### Natural Language Processing (NLP)
Natural Language Processing (NLP) is a subfield of Artificial Intelligence (AI) that aims to bridge the gap between human communication and computational systems by enabling machines to interpret, understand, and generate human language. NLP combines linguistics (the structure and meaning of language) with machine learning algorithms to process and analyze large amounts of natural language data.

- Text preprocessing - Implies text cleaning by removing unnecessary characters or sequences (e.g. HTML tags, punctuation, or any other non-alphanumeric characters), casing transformation, stopwords removal etc.
Stopwords are any words that do not carry significant meaning or contribute much to the analysis in most cases. These words are
usually high-frequency, functional words such as articles, conjunctions, prepositions, and pronouns, which help structure sentences but
don’t provide useful information.
- Tokenization - Process of splitting text into smaller units called tokens.

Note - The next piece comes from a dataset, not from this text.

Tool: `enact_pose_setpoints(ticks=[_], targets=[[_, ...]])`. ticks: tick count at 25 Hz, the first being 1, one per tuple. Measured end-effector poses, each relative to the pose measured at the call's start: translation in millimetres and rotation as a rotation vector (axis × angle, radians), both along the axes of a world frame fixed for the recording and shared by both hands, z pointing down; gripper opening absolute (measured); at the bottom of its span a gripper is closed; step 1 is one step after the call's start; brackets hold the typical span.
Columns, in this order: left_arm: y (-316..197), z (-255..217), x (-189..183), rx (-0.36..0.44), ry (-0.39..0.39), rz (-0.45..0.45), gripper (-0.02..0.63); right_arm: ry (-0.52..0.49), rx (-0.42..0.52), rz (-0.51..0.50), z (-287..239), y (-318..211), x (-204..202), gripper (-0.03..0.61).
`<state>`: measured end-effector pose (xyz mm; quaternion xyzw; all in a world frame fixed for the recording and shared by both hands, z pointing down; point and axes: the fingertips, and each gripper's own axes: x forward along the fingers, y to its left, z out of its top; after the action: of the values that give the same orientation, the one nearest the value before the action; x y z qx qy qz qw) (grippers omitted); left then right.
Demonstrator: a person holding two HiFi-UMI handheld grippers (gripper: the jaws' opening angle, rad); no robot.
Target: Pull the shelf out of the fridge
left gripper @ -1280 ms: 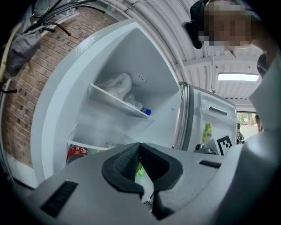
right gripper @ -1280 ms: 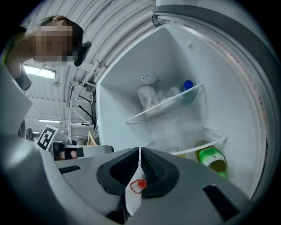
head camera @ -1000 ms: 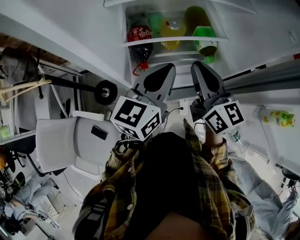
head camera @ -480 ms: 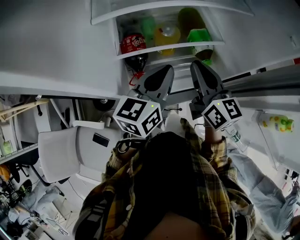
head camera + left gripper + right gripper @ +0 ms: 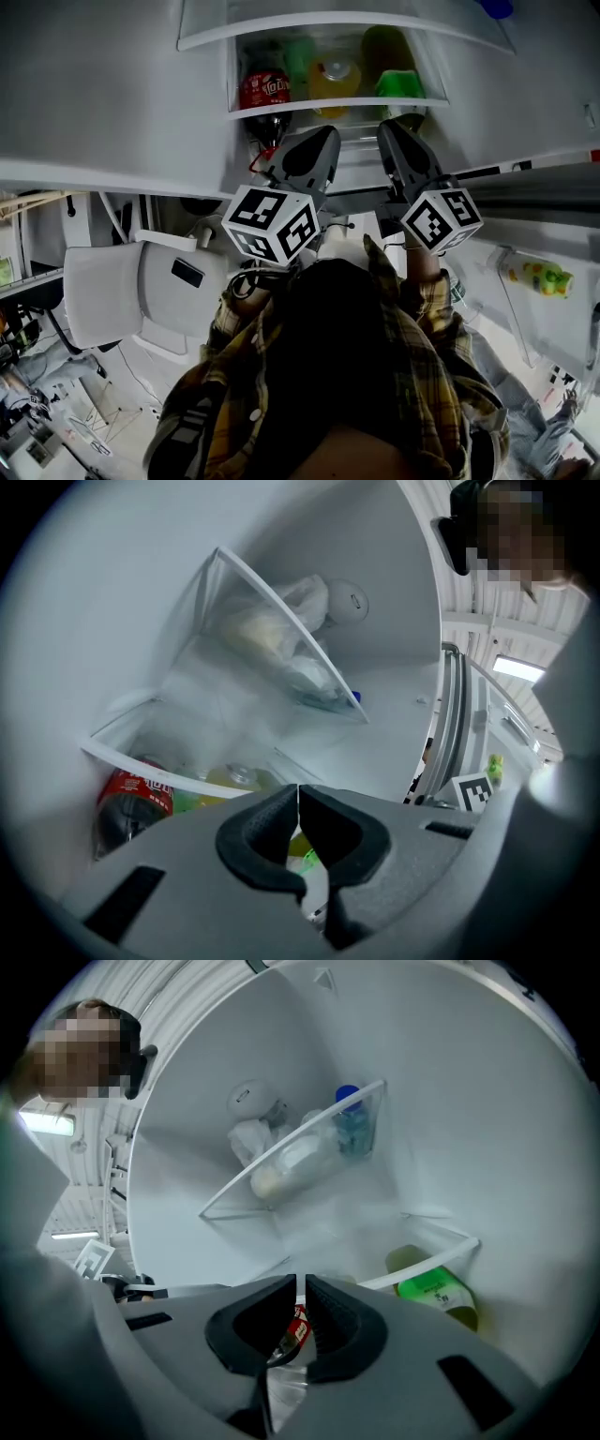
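Observation:
The fridge's glass shelf with a white front rim (image 5: 337,103) carries a red cola bottle (image 5: 264,89), a yellow bottle (image 5: 336,77) and green bottles (image 5: 398,82). My left gripper (image 5: 322,134) and right gripper (image 5: 388,128) hang side by side just below and in front of that rim, apart from it, both shut on nothing. In the left gripper view the shut left gripper (image 5: 298,803) sits under the rim (image 5: 169,778) beside the cola bottle (image 5: 131,803). From the right gripper view, the right gripper (image 5: 301,1293) is beside the rim (image 5: 422,1265) and a green bottle (image 5: 433,1296).
A higher glass shelf (image 5: 328,21) holds bagged food (image 5: 281,639) and a blue-capped bottle (image 5: 352,1119). The open fridge door (image 5: 534,277) with its own rack stands at the right. A white chair (image 5: 141,291) is at the left. My plaid sleeves (image 5: 422,300) fill the bottom.
Both grippers have drawn nearer the shelf's front rim, still shut. The upper shelf has come into the head view.

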<state>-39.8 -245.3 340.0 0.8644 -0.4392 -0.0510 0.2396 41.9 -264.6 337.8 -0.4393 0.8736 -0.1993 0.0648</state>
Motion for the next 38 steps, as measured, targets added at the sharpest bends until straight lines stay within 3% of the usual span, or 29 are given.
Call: enact_pose_setpoints(ticks=[12,24,38], targets=[[-12,12,5,-0.053,0.029,-0.043,0.011,-0.053,-0.046,-0.057,6,-10,5,0.032],[-23,34,2,-0.12,0.075,-0.094,0.179,-0.151,-0.153,-0.116,28,-20,7,0.164],[-54,55,-1,-0.239,0.227,-0.111,0.184,-0.257,-0.234,-0.069,47,-44,4,0.17]])
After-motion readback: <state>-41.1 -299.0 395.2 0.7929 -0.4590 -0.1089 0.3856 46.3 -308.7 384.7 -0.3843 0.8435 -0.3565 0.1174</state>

These tokens can be words, subwords, or characters, depending on the tokenization method used, and serve as the basic units for further text analysis or processing.
- Vectorization - Transforming tokens (e.g. words) into numerical representation (usually n-dimensional vectors).

The most common NLP tasks are:
- Language Understanding - For example identifying entities like names, dates, locations etc. (NER - Named Entity Recognition), labeling words as nouns, verbs, adjectives, etc. (Part-of-Speech Tagging) or analyzing the
grammatical structure of sentences (Syntactic Parsing).
- Sentiment Analysis - Determining the emotional tone or sentiment expressed in a piece of text, like whether a review is positive or negative.
- Machine Translation - Automatically translating text from one language to another (e.g., Google Translate).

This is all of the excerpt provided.